> Exercise objective
Write out the data below in full, please. Keep every character as given.

> Data excerpt
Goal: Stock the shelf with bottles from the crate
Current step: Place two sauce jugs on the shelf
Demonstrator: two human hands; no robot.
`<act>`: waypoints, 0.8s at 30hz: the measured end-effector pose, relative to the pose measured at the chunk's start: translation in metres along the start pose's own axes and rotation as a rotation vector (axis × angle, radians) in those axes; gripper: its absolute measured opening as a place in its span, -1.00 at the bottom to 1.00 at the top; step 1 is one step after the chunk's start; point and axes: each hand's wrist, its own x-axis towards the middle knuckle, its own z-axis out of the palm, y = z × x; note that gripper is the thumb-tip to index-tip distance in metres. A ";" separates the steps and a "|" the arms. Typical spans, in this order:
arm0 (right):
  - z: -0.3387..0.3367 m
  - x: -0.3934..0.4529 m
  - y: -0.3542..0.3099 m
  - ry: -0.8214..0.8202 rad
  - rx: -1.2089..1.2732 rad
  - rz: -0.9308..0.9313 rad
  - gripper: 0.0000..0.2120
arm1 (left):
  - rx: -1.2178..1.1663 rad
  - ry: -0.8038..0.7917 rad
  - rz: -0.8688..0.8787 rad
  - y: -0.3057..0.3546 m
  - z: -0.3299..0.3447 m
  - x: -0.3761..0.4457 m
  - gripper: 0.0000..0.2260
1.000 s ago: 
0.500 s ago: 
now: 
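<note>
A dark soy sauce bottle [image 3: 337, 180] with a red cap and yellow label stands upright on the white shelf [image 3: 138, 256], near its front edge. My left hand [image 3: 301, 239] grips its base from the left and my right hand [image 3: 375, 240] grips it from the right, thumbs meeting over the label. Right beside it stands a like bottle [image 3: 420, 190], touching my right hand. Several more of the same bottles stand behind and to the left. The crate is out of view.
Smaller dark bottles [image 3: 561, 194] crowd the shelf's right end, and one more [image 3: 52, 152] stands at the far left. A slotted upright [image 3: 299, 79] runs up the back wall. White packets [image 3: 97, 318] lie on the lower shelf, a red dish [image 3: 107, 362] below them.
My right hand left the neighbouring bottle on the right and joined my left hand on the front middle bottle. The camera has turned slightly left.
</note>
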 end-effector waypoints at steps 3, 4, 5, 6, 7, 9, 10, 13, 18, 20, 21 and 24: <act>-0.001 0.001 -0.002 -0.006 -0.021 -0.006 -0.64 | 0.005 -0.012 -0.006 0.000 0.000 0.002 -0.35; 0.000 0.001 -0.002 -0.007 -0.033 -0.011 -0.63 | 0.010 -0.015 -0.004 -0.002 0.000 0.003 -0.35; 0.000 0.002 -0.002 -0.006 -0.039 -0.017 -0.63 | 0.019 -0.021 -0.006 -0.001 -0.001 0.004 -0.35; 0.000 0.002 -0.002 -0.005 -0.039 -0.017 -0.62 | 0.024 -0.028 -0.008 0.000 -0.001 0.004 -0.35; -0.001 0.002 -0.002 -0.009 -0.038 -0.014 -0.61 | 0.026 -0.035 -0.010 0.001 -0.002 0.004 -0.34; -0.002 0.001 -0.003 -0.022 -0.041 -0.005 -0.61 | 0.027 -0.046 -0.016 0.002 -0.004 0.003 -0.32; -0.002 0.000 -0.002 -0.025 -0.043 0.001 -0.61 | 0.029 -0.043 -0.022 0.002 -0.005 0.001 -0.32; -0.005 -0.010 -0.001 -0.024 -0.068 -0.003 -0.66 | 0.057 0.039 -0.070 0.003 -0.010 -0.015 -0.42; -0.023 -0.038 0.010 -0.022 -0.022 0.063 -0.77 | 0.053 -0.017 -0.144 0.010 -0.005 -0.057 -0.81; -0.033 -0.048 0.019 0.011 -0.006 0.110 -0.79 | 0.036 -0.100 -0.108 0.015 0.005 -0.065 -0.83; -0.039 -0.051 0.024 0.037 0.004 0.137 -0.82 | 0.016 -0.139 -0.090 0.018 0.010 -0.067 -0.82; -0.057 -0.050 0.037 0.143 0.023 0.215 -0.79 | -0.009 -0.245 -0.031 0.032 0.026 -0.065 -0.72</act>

> Worked solution
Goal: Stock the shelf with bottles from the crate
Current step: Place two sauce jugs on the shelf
Demonstrator: two human hands; no robot.
`<act>`: waypoints, 0.8s at 30hz: the measured end-effector pose, relative to the pose measured at the chunk's start: translation in metres along the start pose's own axes and rotation as a rotation vector (axis × angle, radians) in those axes; gripper: its absolute measured opening as a place in its span, -1.00 at the bottom to 1.00 at the top; step 1 is one step after the chunk's start; point and axes: each hand's wrist, its own x-axis towards the middle knuckle, its own z-axis out of the palm, y = z × x; note that gripper is the thumb-tip to index-tip distance in metres. A ";" separates the steps and a "|" the arms. Typical spans, in this order:
arm0 (right):
  - z: -0.3387..0.3367 m
  - x: -0.3934..0.4529 m
  - y: -0.3542..0.3099 m
  - ry: -0.8214..0.8202 rad
  - rx: -1.2089..1.2732 rad
  - rz: -0.9308..0.9313 rad
  - gripper: 0.0000..0.2120
arm1 (left):
  - rx: -1.2178..1.1663 rad
  - ry: -0.8038..0.7917 rad
  - rz: -0.8688..0.8787 rad
  - y: -0.3057..0.3546 m
  - z: -0.3299..0.3447 m
  - x: -0.3761..0.4457 m
  - gripper: 0.0000..0.2260
1.000 s ago: 
0.500 s ago: 
now: 
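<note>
A dark soy sauce bottle [image 3: 337, 180] with a red cap and yellow label stands upright on the white shelf [image 3: 138, 256], near its front edge. My left hand [image 3: 301, 239] grips its base from the left and my right hand [image 3: 375, 240] grips it from the right, thumbs meeting over the label. Right beside it stands a like bottle [image 3: 420, 190], touching my right hand. Several more of the same bottles stand behind and to the left. The crate is out of view.
Smaller dark bottles [image 3: 561, 194] crowd the shelf's right end, and one more [image 3: 52, 152] stands at the far left. A slotted upright [image 3: 299, 79] runs up the back wall. White packets [image 3: 97, 318] lie on the lower shelf, a red dish [image 3: 107, 362] below them.
My right hand left the neighbouring bottle on the right and joined my left hand on the front middle bottle. The camera has turned slightly left.
</note>
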 end-effector waypoints at steps 3, 4, 5, 6, 7, 9, 10, 13, 18, 20, 21 and 24: <act>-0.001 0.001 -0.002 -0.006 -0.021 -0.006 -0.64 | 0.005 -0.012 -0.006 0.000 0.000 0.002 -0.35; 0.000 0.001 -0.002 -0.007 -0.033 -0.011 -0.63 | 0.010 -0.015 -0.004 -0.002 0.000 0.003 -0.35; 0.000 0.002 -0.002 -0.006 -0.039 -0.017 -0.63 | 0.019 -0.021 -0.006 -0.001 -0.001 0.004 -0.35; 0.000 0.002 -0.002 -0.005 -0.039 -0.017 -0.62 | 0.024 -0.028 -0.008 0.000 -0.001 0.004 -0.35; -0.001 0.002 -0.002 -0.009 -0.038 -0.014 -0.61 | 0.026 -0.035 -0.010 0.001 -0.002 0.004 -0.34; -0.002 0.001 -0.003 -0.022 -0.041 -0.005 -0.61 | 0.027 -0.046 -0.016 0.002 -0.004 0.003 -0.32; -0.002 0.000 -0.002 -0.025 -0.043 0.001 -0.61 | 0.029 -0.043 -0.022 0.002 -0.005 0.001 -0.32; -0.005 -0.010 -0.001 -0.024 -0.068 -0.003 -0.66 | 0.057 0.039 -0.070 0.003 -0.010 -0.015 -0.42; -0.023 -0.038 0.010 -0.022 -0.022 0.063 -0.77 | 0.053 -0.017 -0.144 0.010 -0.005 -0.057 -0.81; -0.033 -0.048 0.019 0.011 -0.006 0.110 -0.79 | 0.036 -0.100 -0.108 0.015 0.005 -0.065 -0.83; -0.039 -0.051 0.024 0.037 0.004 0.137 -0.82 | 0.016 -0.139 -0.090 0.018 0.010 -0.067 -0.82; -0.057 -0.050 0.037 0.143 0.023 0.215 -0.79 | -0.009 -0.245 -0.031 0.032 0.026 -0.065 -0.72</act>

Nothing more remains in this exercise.